# Ensembling expressions

I have two models, $$m_1$$ and $$m_2$$, and I want to ensemble them into a final model. I want to be able weight one or the other more according to a grid search. There are two main ideas that come to my mind when doing so:

• Define a family of models $$m_1 \cdot a + m_2 \cdot (1 - a)$$, where $$0 < a < 1$$, find the $$a$$ that gives the best score.
• Define a family of models $$m_1^a \cdot m_2^{1 - a}$$, where $$0 < a < 1$$, find the $$a$$ that gives the best score.

However, in certain cases, I've seen top models in Kaggle competitions doing fairly different things, like having a final model of the form $$m_1^a + m_2^b$$.

My question is, what are the advantages and disadvantages of every solution? When do they work better and when do they work worse? When is the third kind of ensemble suitable, and is there any heuristic to tune $$a$$ and $$b$$?

## 3 Answers

That is an empirical question. The answer will change for different models and different datasets.

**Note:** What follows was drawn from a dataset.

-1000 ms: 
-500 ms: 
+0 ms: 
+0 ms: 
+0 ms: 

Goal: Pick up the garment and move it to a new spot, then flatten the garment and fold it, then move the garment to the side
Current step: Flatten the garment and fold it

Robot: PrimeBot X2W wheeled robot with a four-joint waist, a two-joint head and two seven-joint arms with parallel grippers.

The best approach would use cross validation to see which ensembling technique has the best score on the evaluation metric for the given data.

You can make the same question with every Machine Learning algorithm, and still the answer will remain very similar.

What's the advantage of Linear regression over Decision Trees? To answer this you could define them mathematically. In your case, the mathematical definition seems easy: weighted mean or geometric mean.

When do any model works better by any other model? Give it a try in cross-validation.

Sadly, scientific methodology in Machine Learning is done by try and error. Saying what will be the value of an hyperparameter previous to fitting the model is un reliable.

You "prove" that an algorithm works in ML when you run it to through a set of datasets and it performs better than the rest.

Coming back to your question, what happens in kaggle tends to be the most technical advanced thing. So if its there, its worth giving it a try.

I agree with Brain. The solution that will work better, is the one that will fit better your data.

Please note that if you have only one parameter, you can derive the optimal value instead of doing a grid search. Your family of solution is we restricted so I don't expect a significant gain but there is no reason not to use it.